**PROMPT**. Transcribe the listing below in full, exactly, with no images.

____ AVAILABLE DATA

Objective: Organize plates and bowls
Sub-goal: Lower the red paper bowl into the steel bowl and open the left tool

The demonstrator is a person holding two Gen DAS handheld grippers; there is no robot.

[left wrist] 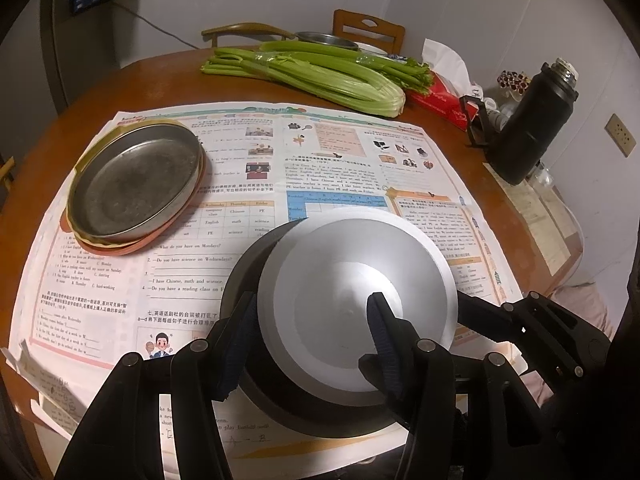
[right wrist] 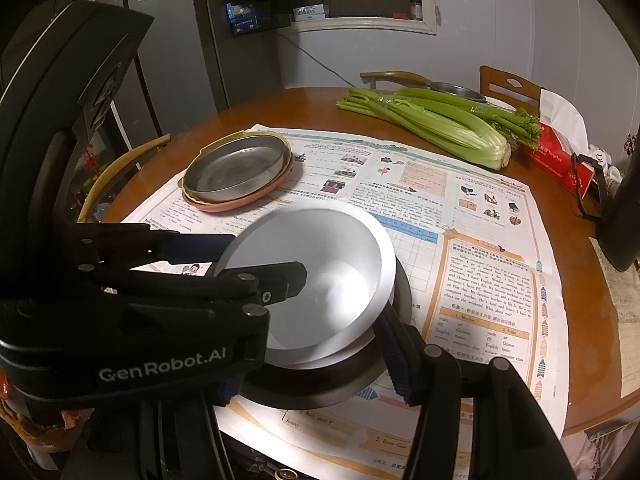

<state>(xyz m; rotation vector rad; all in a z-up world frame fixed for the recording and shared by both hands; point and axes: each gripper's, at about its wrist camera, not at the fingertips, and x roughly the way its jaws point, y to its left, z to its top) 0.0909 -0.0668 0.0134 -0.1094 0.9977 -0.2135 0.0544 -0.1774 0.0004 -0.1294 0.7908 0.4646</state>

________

**WRITTEN SOLUTION**.
Objective: Organize plates and bowls
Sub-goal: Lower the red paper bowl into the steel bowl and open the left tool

The demonstrator is a person holding two Gen DAS handheld grippers; there is no robot.

[left wrist] 
[right wrist] 

<state>(xyz m; rotation vector rad; all in a z-up world frame fixed for the recording and shared by both hands; point and axes: each gripper's, at about its wrist camera, not at the fingertips, and x roughly the way its jaws point, y to its left, z to its top) 0.0909 -0.0668 0.0134 -0.1094 0.9977 -0.2135 0.0544 -0.1774 0.0004 -0.1294 0.7908 0.4646</state>

Nothing more remains to be added to this answer.